AI-Assisted POP: Human Review Interface, ERP Posting, and Retraining Execution

At this stage, the AI has done its heavy lifting. It has “seen” the document, reasoned about its content, and provided a structured response. But in an enterprise environment, “high probability” is not enough. We need certainty.

This post details the Human-in-the-Loop interface—the cockpit where operations teams transition from data entry to exception management.

1. The Design Philosophy: Correction is Learning

In traditional systems, a human correcting an error is just “fixing a bug.” In our AI-assisted architecture, a human correcting an error creates an asset.

We have designed the UI to merge these two concepts. The operator doesn’t need to log into a separate “Data Science Portal” to train the model. Reviewing the purchase order is the process of training the model.

2. The Review Dashboard

Users access the system via a streamlined dashboard at /pop/review.

Purpose: To provide a clear, prioritized worklist of exceptions.

The View:

  • Filter: Defaults to Status = NEEDS_REVIEW.
  • Columns: File Name, Vendor, Total Amount, Confidence Score, Error Reason (e.g., “Math Mismatch”, “New Vendor”).
  • Action: Clicking any row opens the Decision Interface.

3. The Decision Interface (Split-Screen)

This is the heart of the application. It is designed for speed and context.

Layout:

  • Left Pane (The Source): A high-resolution render of the original PDF (fetched from /po/archive/). Pan and zoom capabilities are essential here.
  • Right Pane (The Data): A generated form populated with the AI’s extracted JSON.
  • Visual Cues: Fields that failed validation (e.g., a date in the past) are highlighted in red.

The Workflow: The user compares the document on the left with the data on the right. If the AI missed a line item or misread a date, the user clicks the field and types the correct value.

4. The “Decision Fork.”

Once the data is correct, the user must “commit” the work. Unlike a standard “Save” button, our interface offers two distinct paths to reinforce the Active Learning strategy.

Path A: “Confirm & Post” (The Happy Path)

  • When to use: The AI was 100% correct, or the error was trivial (e.g., a typo in the vendor address).
  • System Action:
    1. Updates the status to POSTED_TO_ERP.
    2. Triggers the ERP Integration (Simulated).
    3. Removes the item from the dashboard.

Path B: “Correct & Retrain” (The Teaching Path)

  • When to use: The AI failed structurally. (e.g., it completely missed the “Discount” column, or it treated the “Ship To” address as the “Vendor” address).
  • System Action:
    1. Capture: The system saves the Corrected JSON alongside the Original Image into a specific “Golden Dataset.”
    2. Flag: Updates status to RETRAIN_REQUIRED.
    3. Post: Proceeds to post the corrected data to the ERP (business continuity is not delayed by training).

This distinction is vital.
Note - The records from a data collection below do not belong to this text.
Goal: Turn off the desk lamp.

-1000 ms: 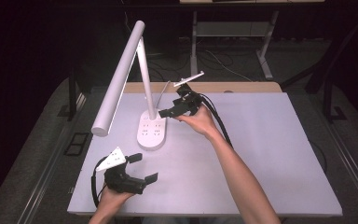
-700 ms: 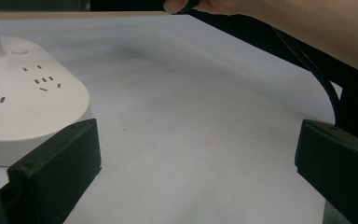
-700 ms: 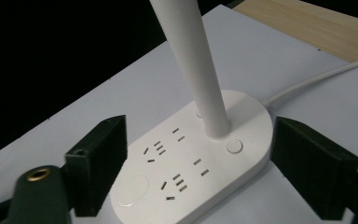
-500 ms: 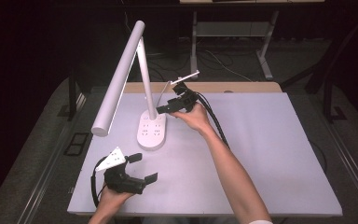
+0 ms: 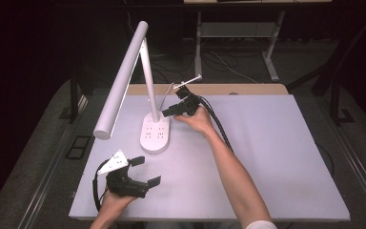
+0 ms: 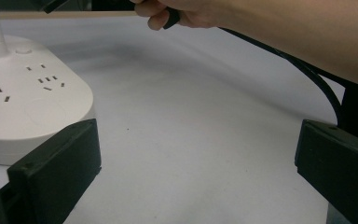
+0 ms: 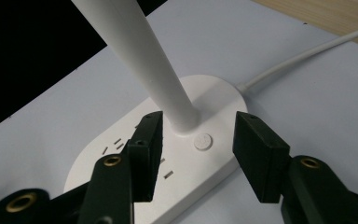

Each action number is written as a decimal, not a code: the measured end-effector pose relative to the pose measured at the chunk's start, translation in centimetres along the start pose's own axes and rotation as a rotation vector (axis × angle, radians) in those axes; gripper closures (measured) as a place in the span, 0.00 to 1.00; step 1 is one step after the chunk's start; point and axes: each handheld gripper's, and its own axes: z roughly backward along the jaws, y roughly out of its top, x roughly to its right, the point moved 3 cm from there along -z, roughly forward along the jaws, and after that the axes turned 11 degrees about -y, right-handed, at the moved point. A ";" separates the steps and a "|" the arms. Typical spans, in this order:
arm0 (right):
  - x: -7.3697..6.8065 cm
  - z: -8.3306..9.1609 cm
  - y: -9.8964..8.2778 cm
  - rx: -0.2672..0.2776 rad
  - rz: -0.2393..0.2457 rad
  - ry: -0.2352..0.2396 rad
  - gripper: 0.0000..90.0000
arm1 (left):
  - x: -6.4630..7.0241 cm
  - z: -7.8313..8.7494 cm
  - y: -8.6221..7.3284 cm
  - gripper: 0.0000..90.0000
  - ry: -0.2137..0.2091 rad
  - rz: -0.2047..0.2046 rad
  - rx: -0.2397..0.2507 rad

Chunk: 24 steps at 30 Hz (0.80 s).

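Observation:
A white desk lamp stands at the table's back left, its oval base (image 5: 155,133) carrying socket slots and a slanted stem (image 5: 148,81) holding a long bar head (image 5: 121,81). My right gripper (image 5: 168,112) hovers open just right of the stem. In the right gripper view its jaws (image 7: 199,125) straddle the foot of the stem (image 7: 144,56), with a small round button (image 7: 202,141) on the base (image 7: 214,93) between them. My left gripper (image 5: 147,171) rests open near the front left edge; in the left gripper view (image 6: 198,172) nothing sits between its jaws.
The lamp's white cable (image 7: 307,51) runs off the base toward the wooden back edge (image 5: 248,88). The white table (image 5: 276,157) spreads to the right. The person's right forearm (image 6: 284,32) and the gripper's black cable (image 5: 219,129) cross the middle.
My right gripper has edged left, closer to the lamp's stem. The left gripper has stayed where it was.

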 end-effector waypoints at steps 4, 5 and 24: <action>0.1 -0.7 -0.2 0.005 -0.011 0.013 0.66 | -0.1 0.0 0.0 0.00 0.003 -0.003 -0.003; 0.1 -0.9 -0.3 0.006 -0.009 0.016 0.66 | -0.1 -0.1 0.0 0.00 0.003 -0.001 -0.002; 0.3 -3.4 -1.1 0.008 -0.052 0.056 1.00 | 0.0 -0.1 0.0 0.00 0.000 -0.008 -0.005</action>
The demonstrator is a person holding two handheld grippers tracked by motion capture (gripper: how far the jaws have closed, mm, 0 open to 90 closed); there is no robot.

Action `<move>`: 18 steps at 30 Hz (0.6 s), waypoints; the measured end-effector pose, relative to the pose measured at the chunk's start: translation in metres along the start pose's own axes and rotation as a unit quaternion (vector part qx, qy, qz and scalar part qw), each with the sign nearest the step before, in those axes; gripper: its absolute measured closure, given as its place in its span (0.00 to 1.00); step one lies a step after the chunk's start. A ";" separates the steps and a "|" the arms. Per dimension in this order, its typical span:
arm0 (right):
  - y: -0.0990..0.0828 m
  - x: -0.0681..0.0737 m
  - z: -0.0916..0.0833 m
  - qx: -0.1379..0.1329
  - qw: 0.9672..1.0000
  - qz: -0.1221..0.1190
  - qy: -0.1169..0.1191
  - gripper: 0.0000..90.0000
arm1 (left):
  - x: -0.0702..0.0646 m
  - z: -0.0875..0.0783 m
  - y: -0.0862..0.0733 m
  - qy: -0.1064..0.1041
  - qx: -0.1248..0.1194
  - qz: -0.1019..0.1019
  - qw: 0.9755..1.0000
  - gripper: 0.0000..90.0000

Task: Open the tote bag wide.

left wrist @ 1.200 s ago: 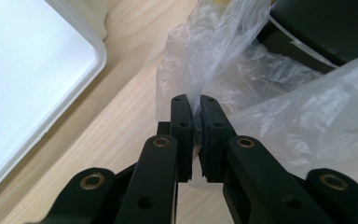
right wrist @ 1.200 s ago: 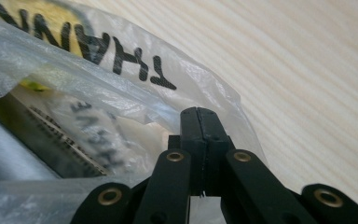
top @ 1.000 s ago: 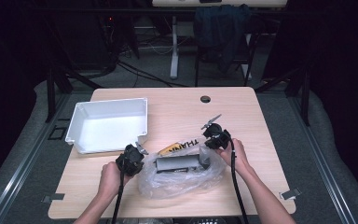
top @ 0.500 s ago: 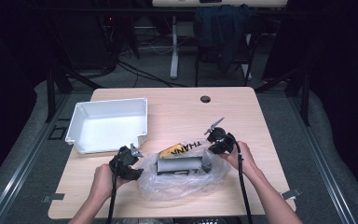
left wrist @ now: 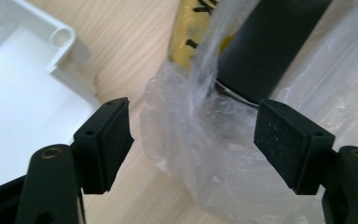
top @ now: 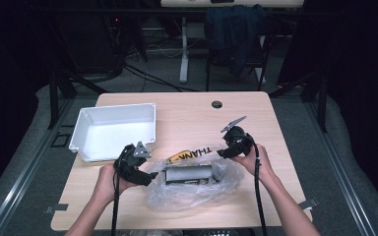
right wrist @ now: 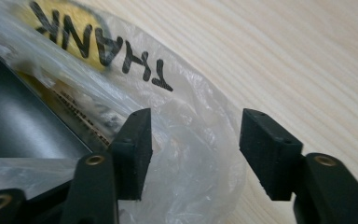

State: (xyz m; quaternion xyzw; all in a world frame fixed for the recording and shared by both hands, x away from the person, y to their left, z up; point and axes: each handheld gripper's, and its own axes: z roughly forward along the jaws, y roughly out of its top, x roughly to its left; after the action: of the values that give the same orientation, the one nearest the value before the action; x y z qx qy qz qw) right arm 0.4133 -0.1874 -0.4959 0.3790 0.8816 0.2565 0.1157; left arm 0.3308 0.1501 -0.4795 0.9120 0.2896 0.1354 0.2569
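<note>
A clear plastic bag (top: 197, 184) with yellow "THANK" print lies on the wooden table (top: 187, 118), and a dark box (top: 187, 173) sits inside it. My left gripper (top: 150, 179) hovers at the bag's left end. Its jaws have just been opening; the bag's crumpled edge (left wrist: 191, 140) lies loose between the pads, untouched. My right gripper (top: 221, 154) is at the bag's upper right edge. Its jaws have also just been opening, with bag film (right wrist: 191, 154) slack between them. The box (left wrist: 270, 46) shows dark through the film in both gripper views (right wrist: 18, 126).
A white plastic tray (top: 115, 130) stands at the table's left, close to my left gripper, its corner (left wrist: 65, 46) near the left jaw. A small dark cable hole (top: 217, 104) sits at the table's far middle. Dark chairs and desk legs stand beyond the table.
Both grippers let go of the bag and rose a little. The bag has settled flatter on the table around the box.
</note>
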 end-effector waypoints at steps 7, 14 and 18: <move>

It keeps our training dataset clean, containing only meaningful corrections rather than noise.

5. ERP Integration (The Simulation)

For this Proof of Concept, we simulate the ERP posting to demonstrate the “Last Mile” connectivity.

When a user clicks “Confirm…”, the Spring Boot application sends a payload to a mock endpoint:

JSON

POST /erp/api/v1/purchase-order
{
  "source_doc_id": "sha256_hash...",
  "vendor_id": "VEND-001",
  "po_date": "2026-01-04",
  "line_items": [ ... ],
  "total_amount": 1500.00
}

In a real deployment, a POST to the ERP system.

6. The Retraining Execution

The “Retraining” phase is no longer a manual button press by the operator. It is a background batch process managed by the Model Retraining Service.

The Process:

  1. Accumulation: The system accumulates documents tagged as RETRAIN_REQUIRED.
  2. Batch Trigger: Once a threshold is met (e.g., 50 new examples), or a scheduled time occurs (e.g., Sunday 2 AM), the Retraining Service wakes up.
  3. Fine-Tuning: It uses the “Golden Dataset” (Image + Corrected JSON) to fine-tune the Qwen2-VL model.
  4. Deployment: The new model weights are swapped in.

By automating this, we ensure the system gets smarter every day, as a byproduct of the team’s everyday work.